Wherever "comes" appears in a line of the listing, report that line.

Start of RECORDS PROVIDED

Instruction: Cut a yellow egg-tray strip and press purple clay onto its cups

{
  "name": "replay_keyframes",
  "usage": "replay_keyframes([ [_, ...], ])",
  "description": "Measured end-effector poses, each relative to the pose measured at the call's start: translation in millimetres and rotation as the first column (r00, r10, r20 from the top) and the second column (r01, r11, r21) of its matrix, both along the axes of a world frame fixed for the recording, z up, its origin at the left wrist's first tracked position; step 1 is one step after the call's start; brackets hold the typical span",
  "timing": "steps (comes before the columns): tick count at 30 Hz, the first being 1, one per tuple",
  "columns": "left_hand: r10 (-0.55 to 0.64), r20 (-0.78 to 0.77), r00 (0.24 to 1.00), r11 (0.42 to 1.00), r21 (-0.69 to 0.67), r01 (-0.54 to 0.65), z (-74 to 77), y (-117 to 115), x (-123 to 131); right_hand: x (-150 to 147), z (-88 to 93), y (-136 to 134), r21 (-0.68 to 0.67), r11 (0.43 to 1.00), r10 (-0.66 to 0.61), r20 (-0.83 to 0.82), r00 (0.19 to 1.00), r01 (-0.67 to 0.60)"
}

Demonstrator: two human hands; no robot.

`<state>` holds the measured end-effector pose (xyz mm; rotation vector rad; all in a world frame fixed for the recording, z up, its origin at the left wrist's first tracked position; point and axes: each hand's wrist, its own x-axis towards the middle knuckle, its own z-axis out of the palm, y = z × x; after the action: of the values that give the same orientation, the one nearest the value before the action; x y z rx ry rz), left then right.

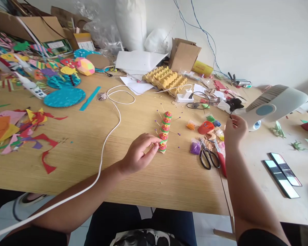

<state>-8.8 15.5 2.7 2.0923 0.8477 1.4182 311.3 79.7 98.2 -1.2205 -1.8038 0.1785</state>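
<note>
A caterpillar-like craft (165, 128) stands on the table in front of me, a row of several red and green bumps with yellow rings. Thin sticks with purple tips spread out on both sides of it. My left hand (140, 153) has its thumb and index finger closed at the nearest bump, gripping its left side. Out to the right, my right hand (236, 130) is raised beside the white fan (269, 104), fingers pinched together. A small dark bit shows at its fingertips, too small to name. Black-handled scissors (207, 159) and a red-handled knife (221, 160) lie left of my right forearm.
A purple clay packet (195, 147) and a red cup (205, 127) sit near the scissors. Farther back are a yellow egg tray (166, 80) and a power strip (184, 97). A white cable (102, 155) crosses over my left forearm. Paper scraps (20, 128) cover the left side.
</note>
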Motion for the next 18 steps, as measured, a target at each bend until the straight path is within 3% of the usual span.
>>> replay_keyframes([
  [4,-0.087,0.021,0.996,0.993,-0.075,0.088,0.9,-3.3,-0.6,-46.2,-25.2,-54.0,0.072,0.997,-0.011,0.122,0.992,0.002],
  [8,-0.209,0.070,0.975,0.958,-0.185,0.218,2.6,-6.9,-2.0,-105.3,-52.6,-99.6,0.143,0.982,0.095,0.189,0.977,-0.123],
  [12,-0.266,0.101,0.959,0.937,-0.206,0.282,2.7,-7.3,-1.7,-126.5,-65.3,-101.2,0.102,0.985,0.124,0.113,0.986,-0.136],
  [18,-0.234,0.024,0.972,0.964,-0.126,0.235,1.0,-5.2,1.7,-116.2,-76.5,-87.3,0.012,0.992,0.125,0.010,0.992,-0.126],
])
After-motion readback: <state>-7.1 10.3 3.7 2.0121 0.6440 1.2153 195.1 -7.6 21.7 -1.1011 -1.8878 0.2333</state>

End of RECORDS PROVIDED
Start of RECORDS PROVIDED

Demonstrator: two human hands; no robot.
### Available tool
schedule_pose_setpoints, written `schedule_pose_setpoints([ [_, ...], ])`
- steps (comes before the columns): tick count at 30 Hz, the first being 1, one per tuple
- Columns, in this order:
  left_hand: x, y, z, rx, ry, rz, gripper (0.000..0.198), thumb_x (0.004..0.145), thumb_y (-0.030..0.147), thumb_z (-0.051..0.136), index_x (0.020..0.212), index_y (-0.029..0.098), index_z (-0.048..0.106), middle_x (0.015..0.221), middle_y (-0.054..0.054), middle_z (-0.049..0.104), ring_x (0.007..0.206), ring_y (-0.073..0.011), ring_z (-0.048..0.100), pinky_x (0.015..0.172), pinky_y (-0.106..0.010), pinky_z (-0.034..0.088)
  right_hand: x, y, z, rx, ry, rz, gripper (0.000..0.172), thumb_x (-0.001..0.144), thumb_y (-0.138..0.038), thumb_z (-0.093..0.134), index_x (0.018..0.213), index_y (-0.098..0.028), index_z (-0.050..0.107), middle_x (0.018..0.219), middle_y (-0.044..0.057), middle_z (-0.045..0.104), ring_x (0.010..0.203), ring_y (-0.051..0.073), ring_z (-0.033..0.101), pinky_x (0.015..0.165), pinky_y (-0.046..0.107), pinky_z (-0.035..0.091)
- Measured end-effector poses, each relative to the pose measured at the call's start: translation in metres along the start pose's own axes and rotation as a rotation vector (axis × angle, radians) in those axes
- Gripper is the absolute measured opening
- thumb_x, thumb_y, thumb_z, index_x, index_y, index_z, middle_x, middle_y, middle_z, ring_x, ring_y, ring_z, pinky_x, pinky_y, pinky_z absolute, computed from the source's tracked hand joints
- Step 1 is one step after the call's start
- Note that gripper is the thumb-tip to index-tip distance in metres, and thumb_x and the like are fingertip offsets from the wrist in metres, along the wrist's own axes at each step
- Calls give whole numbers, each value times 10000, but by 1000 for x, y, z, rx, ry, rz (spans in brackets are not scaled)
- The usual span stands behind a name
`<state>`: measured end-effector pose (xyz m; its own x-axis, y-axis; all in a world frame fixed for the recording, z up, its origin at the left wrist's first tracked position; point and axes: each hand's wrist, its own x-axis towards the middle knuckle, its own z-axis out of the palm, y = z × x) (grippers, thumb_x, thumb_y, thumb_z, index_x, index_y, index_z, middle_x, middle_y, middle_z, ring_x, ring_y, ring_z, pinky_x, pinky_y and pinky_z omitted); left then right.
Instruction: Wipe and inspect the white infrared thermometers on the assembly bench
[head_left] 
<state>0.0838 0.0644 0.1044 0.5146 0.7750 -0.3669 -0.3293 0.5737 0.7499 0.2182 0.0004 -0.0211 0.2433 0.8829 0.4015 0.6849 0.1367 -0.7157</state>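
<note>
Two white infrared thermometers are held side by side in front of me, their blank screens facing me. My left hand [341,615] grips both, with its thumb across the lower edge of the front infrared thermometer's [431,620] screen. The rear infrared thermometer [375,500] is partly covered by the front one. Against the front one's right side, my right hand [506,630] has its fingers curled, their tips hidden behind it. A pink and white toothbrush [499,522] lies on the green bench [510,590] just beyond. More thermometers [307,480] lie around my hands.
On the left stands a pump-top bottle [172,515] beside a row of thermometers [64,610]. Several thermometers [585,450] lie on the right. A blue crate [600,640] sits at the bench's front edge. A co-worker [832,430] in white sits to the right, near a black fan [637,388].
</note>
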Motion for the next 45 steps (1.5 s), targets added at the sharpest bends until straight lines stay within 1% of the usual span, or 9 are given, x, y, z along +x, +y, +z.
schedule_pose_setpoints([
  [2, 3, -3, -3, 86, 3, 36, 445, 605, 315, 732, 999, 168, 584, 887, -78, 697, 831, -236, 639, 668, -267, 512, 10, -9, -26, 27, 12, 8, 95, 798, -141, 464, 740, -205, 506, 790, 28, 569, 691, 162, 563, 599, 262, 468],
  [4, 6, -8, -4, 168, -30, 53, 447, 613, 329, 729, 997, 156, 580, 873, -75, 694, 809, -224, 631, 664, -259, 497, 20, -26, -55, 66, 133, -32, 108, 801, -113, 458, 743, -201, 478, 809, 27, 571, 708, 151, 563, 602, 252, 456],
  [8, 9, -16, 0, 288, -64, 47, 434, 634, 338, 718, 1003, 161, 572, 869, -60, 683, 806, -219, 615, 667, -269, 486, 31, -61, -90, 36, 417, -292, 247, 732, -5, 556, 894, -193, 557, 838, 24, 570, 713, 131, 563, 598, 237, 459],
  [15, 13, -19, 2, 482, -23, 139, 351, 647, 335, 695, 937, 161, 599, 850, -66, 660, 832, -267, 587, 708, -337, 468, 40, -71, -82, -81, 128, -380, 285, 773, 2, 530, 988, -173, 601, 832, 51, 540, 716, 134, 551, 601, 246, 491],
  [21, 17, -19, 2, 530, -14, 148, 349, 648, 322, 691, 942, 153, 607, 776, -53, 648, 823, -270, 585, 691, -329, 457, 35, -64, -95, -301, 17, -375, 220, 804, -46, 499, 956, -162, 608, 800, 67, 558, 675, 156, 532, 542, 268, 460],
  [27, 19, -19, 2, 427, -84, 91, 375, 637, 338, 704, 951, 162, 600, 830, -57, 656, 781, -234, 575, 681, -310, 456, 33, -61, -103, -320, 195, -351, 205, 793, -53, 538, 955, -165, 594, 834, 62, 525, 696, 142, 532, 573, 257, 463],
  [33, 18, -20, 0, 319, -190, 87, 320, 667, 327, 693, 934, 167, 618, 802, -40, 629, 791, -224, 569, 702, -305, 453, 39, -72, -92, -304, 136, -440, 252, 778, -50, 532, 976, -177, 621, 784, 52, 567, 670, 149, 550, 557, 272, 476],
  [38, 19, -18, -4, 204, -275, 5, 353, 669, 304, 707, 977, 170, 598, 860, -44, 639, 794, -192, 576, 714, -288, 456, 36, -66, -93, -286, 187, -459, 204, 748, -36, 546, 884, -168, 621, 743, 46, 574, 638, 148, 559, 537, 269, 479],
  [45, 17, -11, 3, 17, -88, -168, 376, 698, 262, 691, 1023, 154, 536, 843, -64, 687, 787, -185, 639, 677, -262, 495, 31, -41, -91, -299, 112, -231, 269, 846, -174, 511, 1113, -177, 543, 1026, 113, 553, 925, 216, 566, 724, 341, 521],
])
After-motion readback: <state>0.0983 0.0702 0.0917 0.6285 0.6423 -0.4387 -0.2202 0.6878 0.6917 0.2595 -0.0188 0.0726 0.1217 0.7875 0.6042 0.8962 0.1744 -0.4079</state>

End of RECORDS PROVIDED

▸ **SOLUTION TO THE PROBLEM**
  "timing": "steps (comes before the columns): tick count at 30 Hz, the first being 1, one per tuple",
- steps (comes before the columns): tick count at 30 Hz, the first being 1, one per tuple

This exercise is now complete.